Notes to the table. The values are for supercritical fluid except those marked: ^{a} at saturation pressure corresponding to 350 °C. ^{b} superheated steam. ^{c} compressed or subcooled liquid.

==Isotope effects==
Heavy water, D_{2}O, self-ionizes less than normal water, H_{2}O;
D_{2}O + D_{2}O D_{3}O^{+} + OD^{−}

This is due to the equilibrium isotope effect, a quantum mechanical effect attributed to oxygen forming a slightly stronger bond to deuterium because the larger mass of deuterium results in a lower zero-point energy.

Expressed with activities a, instead of concentrations, the thermodynamic equilibrium constant for the heavy water ionization reaction is:
$K_{\rm eq} = \frac{a_{\rm{D_3O^+}} \cdot a_{\rm{OD^-}}}{a_{\rm{D_2O}}^2}$

Assuming the activity of the D_{2}O to be 1, and assuming that the activities of the D_{3}O^{+} and OD^{−} are closely approximated by their concentrations
$K_{\rm w}=[{\rm{D_3O^+}}][{\rm{OD^-}}]$
The following table compares the values of pK_{w} for H_{2}O and D_{2}O.

pK_{w} values for pure water
| T/°C | 10 | 20 | 25 | 30 | 40 | 50 |
| H_{2}O | 14.535 | 14.167 | 13.997 | 13.830 | 13.535 | 13.262 |
| D_{2}O | 15.439 | 15.049 | 14.869 | 14.699 | 14.385 | 14.103 |

===Ionization equilibria in water–heavy water mixtures===
In water–heavy water mixtures equilibria several species are involved: H_{2}O, HDO, D_{2}O, H_{3}O^{+}, D_{3}O^{+}, H_{2}DO^{+}, HD_{2}O^{+}, HO^{−}, DO^{−}.

==Mechanism==
The rate of reaction for the ionization reaction
2 H_{2}O → H_{3}O^{+} + OH^{−}
depends on the activation energy, ΔE^{‡}. According to the Boltzmann distribution the proportion of water molecules that have sufficient energy, due to thermal population, is given by

$\frac{N}{N_0} = e^{-\frac{\Delta E^\ddagger}{kT}}$
where k is the Boltzmann constant.
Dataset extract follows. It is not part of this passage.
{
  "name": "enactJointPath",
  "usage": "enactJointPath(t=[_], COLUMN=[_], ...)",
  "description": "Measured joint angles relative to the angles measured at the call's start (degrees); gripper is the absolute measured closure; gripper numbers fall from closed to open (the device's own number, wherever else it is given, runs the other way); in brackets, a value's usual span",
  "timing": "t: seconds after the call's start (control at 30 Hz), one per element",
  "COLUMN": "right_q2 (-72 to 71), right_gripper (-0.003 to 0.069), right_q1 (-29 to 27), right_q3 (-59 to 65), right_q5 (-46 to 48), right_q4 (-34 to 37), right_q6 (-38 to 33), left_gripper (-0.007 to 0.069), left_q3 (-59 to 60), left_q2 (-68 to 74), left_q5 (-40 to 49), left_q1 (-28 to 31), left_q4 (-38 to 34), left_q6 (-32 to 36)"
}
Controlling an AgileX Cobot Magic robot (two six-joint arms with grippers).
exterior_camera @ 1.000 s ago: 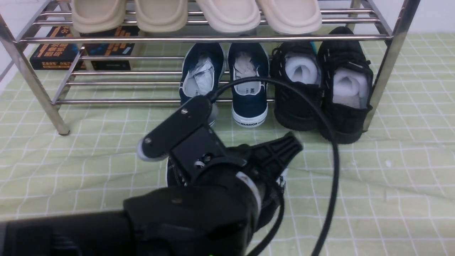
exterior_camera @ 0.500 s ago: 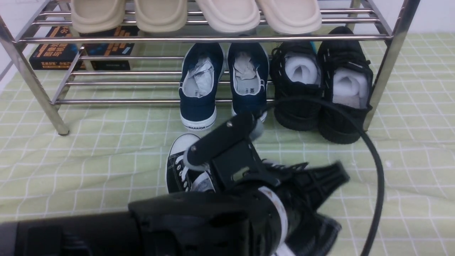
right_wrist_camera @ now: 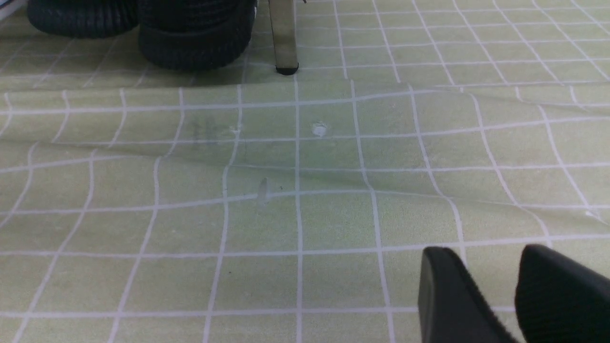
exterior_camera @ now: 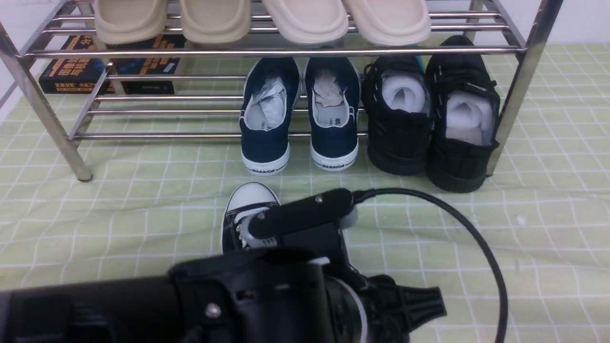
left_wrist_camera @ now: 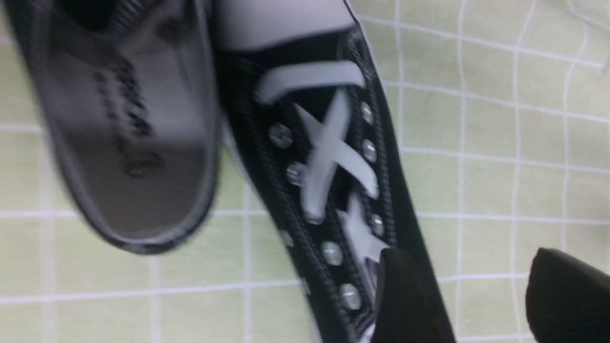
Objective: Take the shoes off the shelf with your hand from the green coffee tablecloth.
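One black canvas sneaker with a white toe cap (exterior_camera: 250, 199) lies on the green checked cloth (exterior_camera: 143, 224) in front of the chrome shelf (exterior_camera: 43, 107); my left arm (exterior_camera: 267, 295) hides the rest of the pair. In the left wrist view the laced sneaker (left_wrist_camera: 329, 157) lies beside its mate (left_wrist_camera: 128, 143), whose grey insole shows, blurred. My left gripper (left_wrist_camera: 481, 271) is open and empty, one finger (left_wrist_camera: 410, 300) over the laced sneaker's side, bare cloth between the jaws. My right gripper (right_wrist_camera: 481, 257) is open and empty low over the cloth.
Navy slip-ons (exterior_camera: 298, 116) and all-black foam-stuffed shoes (exterior_camera: 431, 114) stand on the shelf's lower tier, heels out. Beige slippers (exterior_camera: 262, 19) lie on the top tier. Books (exterior_camera: 107, 64) lie behind the shelf at left. A black cable (exterior_camera: 476, 247) loops right of my arm.
My left arm swung right, then drew back toward the camera and lower. The sneaker's white toe cap, covered a second ago, now shows in front of the arm.
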Motion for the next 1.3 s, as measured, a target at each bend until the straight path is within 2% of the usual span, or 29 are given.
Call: enactJointPath(t=[0.13,0.17,0.23,0.37,0.43,0.5,0.63,0.73,0.87,0.97,1.07,1.1,1.13,1.2,1.3], right_q2=[0.00,0.00,0.00,0.00,0.00,0.00,0.00,0.00,0.00,0.00,0.00,0.00,0.00,0.00,0.00], right_gripper=[0.0419,0.0419,0.0419,0.0419,0.0419,0.0419,0.0419,0.0419,0.0419,0.0419,0.0419,0.0419,0.0419,0.0419,0.0419], right_q1=[0.00,0.00,0.00,0.00,0.00,0.00,0.00,0.00,0.00,0.00,0.00,0.00,0.00,0.00,0.00], right_q3=[0.00,0.00,0.00,0.00,0.00,0.00,0.00,0.00,0.00,0.00,0.00,0.00,0.00,0.00,0.00], right_q5=[0.00,0.00,0.00,0.00,0.00,0.00,0.00,0.00,0.00,0.00,0.00,0.00,0.00,0.00,0.00], right_q4=[0.00,0.00,0.05,0.05,0.05,0.05,0.05,0.05,0.05,0.05,0.05,0.05,0.05,0.05,0.05], right_q6=[0.00,0.00,0.00,0.00,0.00,0.00,0.00,0.00,0.00,0.05,0.10,0.10,0.10,0.15,0.15], left_gripper=[0.0246,0.0279,0.0355,0.0552,0.0607,0.0620,0.0624,0.0624,0.0589,0.0506,0.0386,0.0386,0.0354,0.0251,0.0189], left_q3=[-6.03,-10.25,-15.45,-20.88,-21.11,-20.58,-13.11,-9.39,-6.51,-6.41,-6.34,-6.34,-6.34,-6.34,-6.34], left_q2=[-2.81,-4.43,-5.80,-8.58,-9.49,-9.81,-7.79,-4.90,2.96,8.36,11.73,11.88,12.31,12.96,12.96], left_q5=[10.76,17.57,22.99,25.21,25.62,25.62,25.62,24.72,17.56,13.08,10.51,10.51,9.88,7.53,5.76], left_q1=[0.00,0.05,0.22,1.30,2.95,4.03,5.45,5.50,5.39,5.39,5.39,5.39,5.39,5.39,5.39], left_q4=[2.21,3.12,3.61,-0.38,-4.90,-7.68,-18.10,-22.29,-27.08,-27.23,-27.25,-27.30,-27.30,-27.24,-25.83], left_q6=[6.23,10.13,16.05,27.09,30.14,30.99,31.97,31.60,31.83,32.25,32.19,32.19,32.13,32.03,31.85])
Thus some dissociation can occur because sufficient thermal energy is available. The following sequence of events has been proposed on the basis of electric field fluctuations in liquid water. Random fluctuations in molecular motions occasionally (about once every 10 hours per water molecule) produce an electric field strong enough to break an oxygen–hydrogen bond, resulting in a hydroxide (OH^{−}) and hydronium ion (H_{3}O^{+}); the hydrogen nucleus of the hydronium ion travels along water molecules by the Grotthuss mechanism and a change in the hydrogen bond network in the solvent isolates the two ions, which are stabilized by solvation. Within 1 picosecond, however, a second reorganization of the hydrogen bond network allows rapid proton transfer down the electric potential difference and subsequent recombination of the ions. This timescale is consistent with the time it takes for hydrogen bonds to reorientate themselves in water.

The inverse recombination reaction
H_{3}O^{+} + OH^{−} → 2 H_{2}O
is among the fastest chemical reactions known, with a reaction rate constant of 1.3×10^11 M^{−1} s^{−1} at room temperature. Such a rapid rate is characteristic of a diffusion-controlled reaction, in which the rate is limited by the speed of molecular diffusion.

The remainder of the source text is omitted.